=== Problem requirements ===
Please transcribe the data below in full. Omit any picture you find in it.

=== Information supplied ===

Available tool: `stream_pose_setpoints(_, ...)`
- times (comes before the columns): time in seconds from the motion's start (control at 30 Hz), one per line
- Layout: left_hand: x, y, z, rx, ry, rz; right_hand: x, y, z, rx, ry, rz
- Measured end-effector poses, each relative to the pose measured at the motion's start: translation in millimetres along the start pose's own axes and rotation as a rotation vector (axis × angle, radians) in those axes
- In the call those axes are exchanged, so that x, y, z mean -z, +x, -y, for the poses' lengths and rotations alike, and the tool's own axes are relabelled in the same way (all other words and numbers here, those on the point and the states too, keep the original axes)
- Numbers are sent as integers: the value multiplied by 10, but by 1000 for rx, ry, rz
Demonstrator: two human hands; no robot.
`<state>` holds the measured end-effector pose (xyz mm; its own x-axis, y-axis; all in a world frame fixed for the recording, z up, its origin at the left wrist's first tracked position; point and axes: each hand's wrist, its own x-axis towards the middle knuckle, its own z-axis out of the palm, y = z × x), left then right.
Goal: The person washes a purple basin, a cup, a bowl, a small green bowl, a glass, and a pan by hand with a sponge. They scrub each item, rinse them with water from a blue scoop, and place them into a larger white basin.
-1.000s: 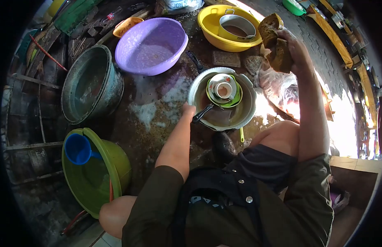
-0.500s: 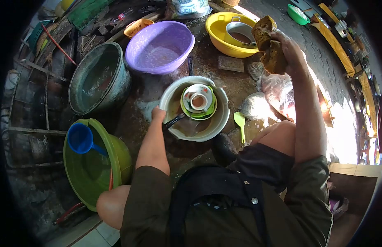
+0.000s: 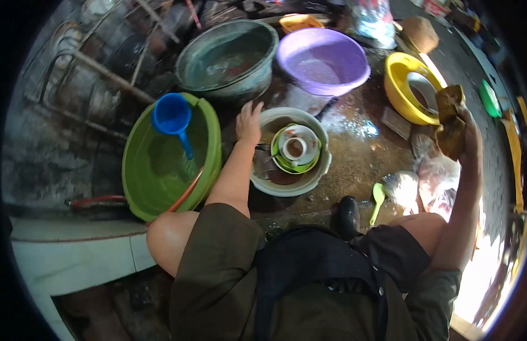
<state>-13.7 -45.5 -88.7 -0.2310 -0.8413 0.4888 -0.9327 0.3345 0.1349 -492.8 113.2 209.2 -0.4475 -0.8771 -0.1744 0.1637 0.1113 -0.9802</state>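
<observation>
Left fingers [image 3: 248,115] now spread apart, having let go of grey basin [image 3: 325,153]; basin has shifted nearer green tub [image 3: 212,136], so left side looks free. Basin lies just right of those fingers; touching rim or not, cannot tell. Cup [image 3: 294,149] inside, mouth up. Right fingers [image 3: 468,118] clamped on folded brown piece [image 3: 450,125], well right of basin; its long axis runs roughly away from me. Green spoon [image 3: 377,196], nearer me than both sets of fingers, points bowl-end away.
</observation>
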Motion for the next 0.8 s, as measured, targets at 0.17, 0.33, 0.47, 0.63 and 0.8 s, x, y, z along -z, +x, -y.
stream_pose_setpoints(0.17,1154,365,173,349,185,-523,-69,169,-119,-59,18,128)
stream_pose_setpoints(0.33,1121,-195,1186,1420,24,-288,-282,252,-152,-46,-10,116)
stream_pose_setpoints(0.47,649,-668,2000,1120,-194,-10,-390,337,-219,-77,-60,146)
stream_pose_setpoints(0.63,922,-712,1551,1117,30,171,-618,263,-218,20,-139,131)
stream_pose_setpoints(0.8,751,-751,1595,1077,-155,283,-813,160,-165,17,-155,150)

=== Answer to the problem ===
Available tool: `stream_pose_setpoints(_, ...)`
- times (comes before the columns): time in seconds from the motion's start (control at 30 Hz), one per line
- Layout: left_hand: x, y, z, rx, ry, rz; right_hand: x, y, z, rx, ry, rz
- Measured end-effector poses, each relative to the pose measured at the motion's start: translation in millimetres along the start pose's own axes and rotation as a rotation vector (axis × angle, radians) in those axes
- In the call those axes are exchanged, so that x, y, z mean -z, +x, -y, for the poses' lengths and rotations alike, and the tool's own axes are relabelled in the same way (all other words and numbers here, those on the point and the states too, keep the original axes)
- Numbers are sent as integers: the value multiplied by 10, but by 1000 for rx, ry, rz
Demonstrator: two human hands; no robot.
`<state>` holds the measured end-effector pose (xyz mm; its own x-axis, y-axis; all in a world frame fixed for the recording, z up, its origin at the left wrist's first tracked position; point and axes: each hand's wrist, its own x-axis towards the middle knuckle, its own z-axis out of the palm, y = z × x), left then right.
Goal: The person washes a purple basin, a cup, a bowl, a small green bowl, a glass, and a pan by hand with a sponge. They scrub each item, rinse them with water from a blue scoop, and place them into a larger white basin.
-1.000s: 
-0.500s: 
+0.000s: 
<state>-13.7 -45.5 -88.7 -0.2310 -0.8413 0.4888 -0.9327 0.3345 0.1349 -492.8 113.2 209.2 -0.4475 -0.8771 -0.1744 0.1637 0.1113 -0.9802</state>
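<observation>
Left fingers [image 3: 248,115] now spread apart, having let go of grey basin [image 3: 325,153]; basin has shifted nearer green tub [image 3: 212,136], so left side looks free. Basin lies just right of those fingers; touching rim or not, cannot tell. Cup [image 3: 294,149] inside, mouth up. Right fingers [image 3: 468,118] clamped on folded brown piece [image 3: 450,125], well right of basin; its long axis runs roughly away from me. Green spoon [image 3: 377,196], nearer me than both sets of fingers, points bowl-end away.
</observation>
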Motion for the next 0.8 s, as measured, targets at 0.17, 0.33, 0.47, 0.63 and 0.8 s, x, y, z along -z, +x, -y.
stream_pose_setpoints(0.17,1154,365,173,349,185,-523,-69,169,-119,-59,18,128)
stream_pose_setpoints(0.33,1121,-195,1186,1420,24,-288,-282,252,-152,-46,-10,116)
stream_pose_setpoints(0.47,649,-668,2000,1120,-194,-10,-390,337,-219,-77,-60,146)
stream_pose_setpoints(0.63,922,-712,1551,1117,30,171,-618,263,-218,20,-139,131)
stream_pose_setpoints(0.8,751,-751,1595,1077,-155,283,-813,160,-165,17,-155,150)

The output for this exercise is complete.